Day 11 of 100 Days Agentic Engineer Challenge: Browser Use — AI Agent
It’s the next day of my journey and I start to fully focus on AI agents, researching different solutions. There are many open source implementations presented on Github. One of them is Browser Usage. But more about that in a moment. First, a summary of my daily tasks.
My daily task routine
1.Physical activity — The idea is to repeat every day the minimum exercise, which for now is 20 pushups, that is all, later I will increase the number of repetitions and also add other exercises.
2.Seven hours of sleep — I was able to sleep 7 hours and do not work over night, the idea is to go to sleep lately at 11 pm.
3.AI Agents — frameworks, platforms and tools
4.AI Assistant: in queue
5.PAIC: in queue
6.Data Science: in queue
If you want to know what all these tasks are about, read the introduction to the 100 Days Agentic Engineer Challenge.

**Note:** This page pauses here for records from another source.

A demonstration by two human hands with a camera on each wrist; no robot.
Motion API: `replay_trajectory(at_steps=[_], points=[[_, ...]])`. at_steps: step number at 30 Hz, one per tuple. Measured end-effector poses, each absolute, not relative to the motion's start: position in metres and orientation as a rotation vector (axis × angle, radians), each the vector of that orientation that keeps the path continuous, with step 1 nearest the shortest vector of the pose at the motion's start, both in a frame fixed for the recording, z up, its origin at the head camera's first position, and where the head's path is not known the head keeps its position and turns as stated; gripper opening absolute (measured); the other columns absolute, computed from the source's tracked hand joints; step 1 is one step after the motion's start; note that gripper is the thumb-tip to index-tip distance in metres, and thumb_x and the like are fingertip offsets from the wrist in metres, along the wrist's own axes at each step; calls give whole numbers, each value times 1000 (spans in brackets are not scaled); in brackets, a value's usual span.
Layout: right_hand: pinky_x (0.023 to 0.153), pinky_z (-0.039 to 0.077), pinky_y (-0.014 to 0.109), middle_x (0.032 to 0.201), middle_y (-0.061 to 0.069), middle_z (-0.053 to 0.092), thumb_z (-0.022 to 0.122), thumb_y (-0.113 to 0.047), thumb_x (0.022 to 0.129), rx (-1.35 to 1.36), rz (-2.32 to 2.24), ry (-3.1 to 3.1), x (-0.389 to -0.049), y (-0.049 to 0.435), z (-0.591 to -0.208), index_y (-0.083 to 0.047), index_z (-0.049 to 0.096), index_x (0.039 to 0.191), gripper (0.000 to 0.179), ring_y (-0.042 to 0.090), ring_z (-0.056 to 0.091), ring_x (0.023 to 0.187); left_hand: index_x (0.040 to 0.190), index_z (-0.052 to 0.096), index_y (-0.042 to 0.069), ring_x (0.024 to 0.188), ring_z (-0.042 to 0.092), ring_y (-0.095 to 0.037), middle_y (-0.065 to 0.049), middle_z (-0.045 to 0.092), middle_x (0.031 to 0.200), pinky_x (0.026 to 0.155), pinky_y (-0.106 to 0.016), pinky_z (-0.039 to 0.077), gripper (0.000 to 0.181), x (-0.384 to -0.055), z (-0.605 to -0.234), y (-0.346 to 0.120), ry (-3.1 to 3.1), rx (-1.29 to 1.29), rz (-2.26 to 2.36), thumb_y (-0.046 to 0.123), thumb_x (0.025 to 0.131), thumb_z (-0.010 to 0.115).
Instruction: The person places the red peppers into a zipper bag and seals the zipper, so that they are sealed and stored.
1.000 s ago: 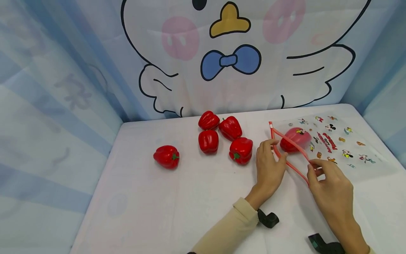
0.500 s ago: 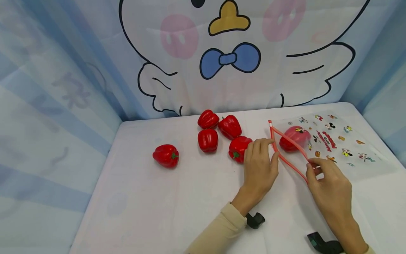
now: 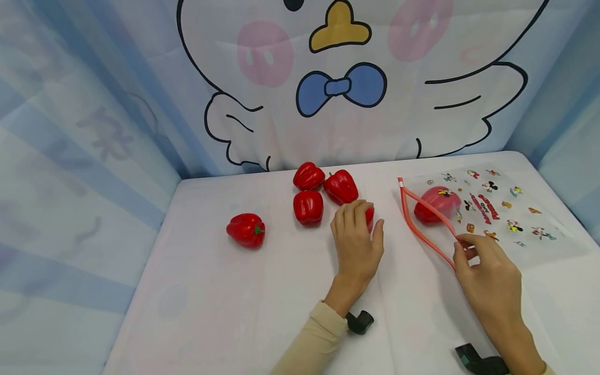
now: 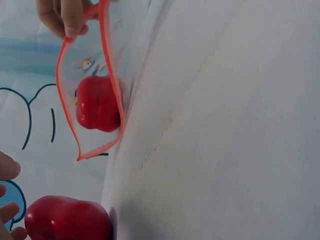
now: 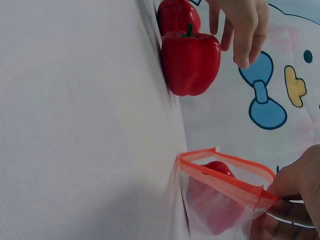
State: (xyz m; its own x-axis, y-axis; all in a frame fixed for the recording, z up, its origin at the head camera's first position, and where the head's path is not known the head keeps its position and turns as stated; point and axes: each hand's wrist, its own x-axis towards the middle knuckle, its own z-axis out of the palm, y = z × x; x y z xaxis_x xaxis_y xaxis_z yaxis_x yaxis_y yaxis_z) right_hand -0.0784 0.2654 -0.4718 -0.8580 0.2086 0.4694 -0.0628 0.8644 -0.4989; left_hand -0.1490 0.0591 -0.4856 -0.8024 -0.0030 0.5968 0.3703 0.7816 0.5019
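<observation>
My left hand hovers over the nearest red bell pepper, hiding most of it. In the right wrist view that pepper stands beside the left hand's loosely bent fingers, with a gap between. My right hand pinches the orange rim of a clear zip bag printed with cartoon figures. The bag's mouth gapes toward the left, as the left wrist view also shows. One red bell pepper lies inside the bag.
Three more red bell peppers cluster at the back, among them a front one. Another bell pepper lies apart on the left of the white table. A printed curtain hangs behind the table's far edge.
My left hand has left the bag's rim and moved left to above the nearest bell pepper. My right hand keeps its pinch on the bag in the same place.
</observation>
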Motion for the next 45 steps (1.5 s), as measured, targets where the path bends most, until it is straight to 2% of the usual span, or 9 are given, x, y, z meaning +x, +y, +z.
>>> replay_trajectory(at_steps=[15, 34, 45], points=[[64, 26, -5, 103, 25, 72, 78, -1, 88, -112, 702, -2513, -79, 266, -472, 2, 72, 116, 29, 35, 64, 80, 138, 56, 15, 139, 47, -21, -7, 52, 148, 109, -41, 52, 60, -153, -495, 41, -2545, -171, -1001, 34, 88, 83], [68, 25, -7, 99, 23, 72, 78, -2, 88, -109, 698, -2509, -79, 267, -472, 1, 72, 116, 29, 32, 63, 78, 139, 55, 16, 137, 47, -22, -8, 48, 150, 107, -40, 55, 62, -154, -501, 37, -2574, -99, -1203, 26, 87, 86], [59, 28, -2, 103, 24, 72, 78, -2, 89, -112, 697, -2511, -79, 268, -472, 2, 71, 116, 29, 35, 64, 80, 140, 54, 18, 140, 47, -19, -5, 49, 148, 105, -37, 57, 61, -154, -500, 36, -2517, -157, -1367, 23, 87, 86]])
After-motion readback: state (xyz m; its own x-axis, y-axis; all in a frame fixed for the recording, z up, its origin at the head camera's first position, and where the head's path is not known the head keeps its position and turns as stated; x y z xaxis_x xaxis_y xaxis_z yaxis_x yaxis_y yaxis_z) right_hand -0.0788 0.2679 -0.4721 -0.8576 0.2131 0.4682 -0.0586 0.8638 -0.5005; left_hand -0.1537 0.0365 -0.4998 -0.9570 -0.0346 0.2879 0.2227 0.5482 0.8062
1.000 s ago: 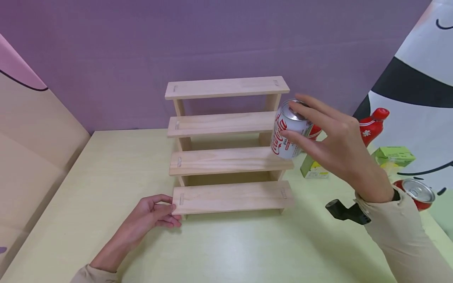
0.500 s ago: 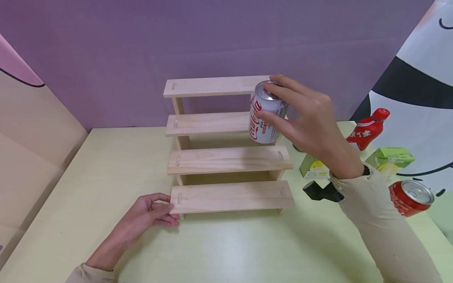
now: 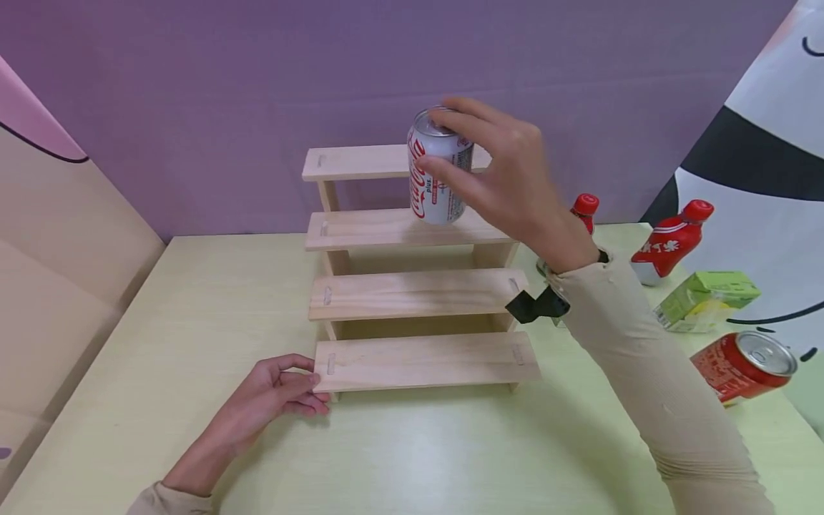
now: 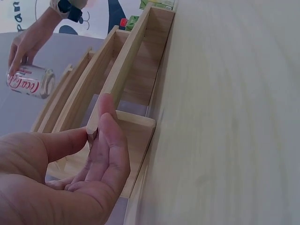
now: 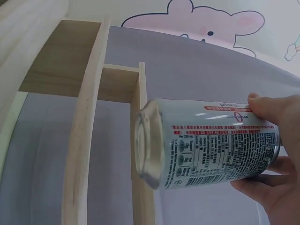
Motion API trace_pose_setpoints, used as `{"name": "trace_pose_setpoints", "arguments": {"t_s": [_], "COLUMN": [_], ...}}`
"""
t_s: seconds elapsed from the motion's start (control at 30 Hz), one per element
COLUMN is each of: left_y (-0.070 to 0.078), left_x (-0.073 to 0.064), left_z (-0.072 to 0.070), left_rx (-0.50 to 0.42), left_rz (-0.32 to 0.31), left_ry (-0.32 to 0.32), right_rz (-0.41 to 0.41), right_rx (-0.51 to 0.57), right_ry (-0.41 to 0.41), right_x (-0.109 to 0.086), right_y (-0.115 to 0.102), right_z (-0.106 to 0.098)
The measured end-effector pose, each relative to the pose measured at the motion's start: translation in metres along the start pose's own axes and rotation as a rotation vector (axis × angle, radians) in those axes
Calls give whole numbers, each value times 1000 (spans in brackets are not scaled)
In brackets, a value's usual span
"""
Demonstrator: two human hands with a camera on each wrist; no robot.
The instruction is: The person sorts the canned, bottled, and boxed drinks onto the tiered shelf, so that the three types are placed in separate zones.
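A stepped wooden rack [image 3: 412,295] with several shelf boards stands on the table. My right hand [image 3: 498,168] grips a white Coca-Cola can [image 3: 433,182] near its top, thumb on the front and fingers over the lid. In the head view the can overlaps the top and second boards; in the right wrist view the can [image 5: 211,143] is held in the air beside the upper boards. My left hand [image 3: 280,390] pinches the left end of the lowest board, thumb on top and fingers below, as the left wrist view shows around the board's corner [image 4: 93,131].
Right of the rack stand a red-capped bottle [image 3: 669,239], a green drink carton [image 3: 708,297] and a red can [image 3: 747,366]. Another red-capped bottle [image 3: 585,207] is partly hidden behind my right forearm. A purple backdrop [image 3: 257,107] rises behind the table.
My right hand has carried the white can leftward and away from me, from the rack's right side to over its upper boards. The left hand keeps its hold on the lowest board.
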State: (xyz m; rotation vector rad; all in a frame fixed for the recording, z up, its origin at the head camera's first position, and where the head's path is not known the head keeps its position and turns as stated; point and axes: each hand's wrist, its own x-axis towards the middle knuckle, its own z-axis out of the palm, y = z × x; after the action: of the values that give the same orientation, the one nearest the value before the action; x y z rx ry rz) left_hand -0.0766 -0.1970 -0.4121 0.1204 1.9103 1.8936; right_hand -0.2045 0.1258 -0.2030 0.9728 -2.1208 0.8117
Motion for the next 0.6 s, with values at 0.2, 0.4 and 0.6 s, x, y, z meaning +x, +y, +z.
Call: {"name": "trace_pose_setpoints", "arguments": {"t_s": [0.2, 0.4, 0.6], "left_y": [0, 0, -1], "left_x": [0, 0, 2], "left_z": [1, 2, 3], "left_rx": [3, -9, -14], "left_rz": [6, 3, 0], "left_ry": [-1, -5, -12], "right_rz": [49, 70, 42], "right_rx": [7, 123, 117], "right_ry": [-21, 26, 109], "right_x": [19, 36, 50], "right_y": [3, 6, 6], "right_z": [13, 24, 33]}}
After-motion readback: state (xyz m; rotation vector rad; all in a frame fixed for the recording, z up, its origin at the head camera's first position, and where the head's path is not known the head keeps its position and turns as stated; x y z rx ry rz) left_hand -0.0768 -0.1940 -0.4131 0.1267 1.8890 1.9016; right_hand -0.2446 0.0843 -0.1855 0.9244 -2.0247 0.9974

Browser Use — AI Agent and other ideas
Browser Usage allows your AI agents to seamlessly interact with and control your browser. It provides an easy and efficient way to integrate AI with web browsing, enabling automation and enhanced interactions within the online environment. With this feature, your AI can navigate, extract and interact with web content, making browser tasks easier and more efficient. Here are a few ideas described on his Github repo: https://github.com/browser-use/browser-use
- Write a letter in Google Docs to my Papa, thanking him for everything, and save the document as a PDF.
- Read my CV & find ML jobs, save them to a file, and then start applying for them in new tabs, if you need help, ask me.
- Find flights on kayak.com from Zurich to Beijing from 25.12.2024 to 02.02.2025.
- Look up models with a license of cc-by-sa-4.0 and sort by most likes on Hugging face, save top 5 to file.
- Look up models with a license of cc-by-sa-4.0 and sort by most likes on Hugging face, save top 5 to file.
More examples
On Github repo you can find 4 videos presenting above mentioned cases or there is a nice video on WorldofAI channel you can watch below:
More usage examples
See the examples folder on Github for more usage examples, here are the most interesting ones:
- amazon_search.py: A script showcasing how to perform Amazon searches.
- bedrock_claude.py: Adds support for Bedrock integration with Browser Use, highlighting advanced AI capabilities. (Updated 3 days ago)
- check_appointment.py: Enables parallelized agents, which is useful for tasks requiring concurrent processes.
- clipboard.py: Demonstrates copy/paste functionality from the clipboard. (Updated 2 weeks ago)
- deepseek.py: Example demonstrating deep search functionality. (Updated 2 days ago)
- find_and_apply_to_jobs.py: Provides an example of a job applier, showcasing automation in job applications.
- notification.py: Notifies users when a task is completed. (Updated 2 weeks ago)
- ollama.py: Added an example for integrating Ollama, a new AI capability. (Updated 4 days ago)
- post-twitter.py: Introduces post and reply functionality for Twitter/X, ideal for social media automation.
- real_browser.py: Example of connecting AI to a real browser for enhanced interactivity. (Updated 2 weeks ago)
- result_processing.py: Highlights robust file upload and existing browser connection functionality.
- save_trace.py: Allows saving traces with browser context information, useful for debugging or analytics.
- scrolling_page.py: Clarifies tasks for scrolling down a page, relevant for dynamic web pages.
- web_voyager_agent.py: Sets a default square window size for a browsing agent, potentially optimizing rendering.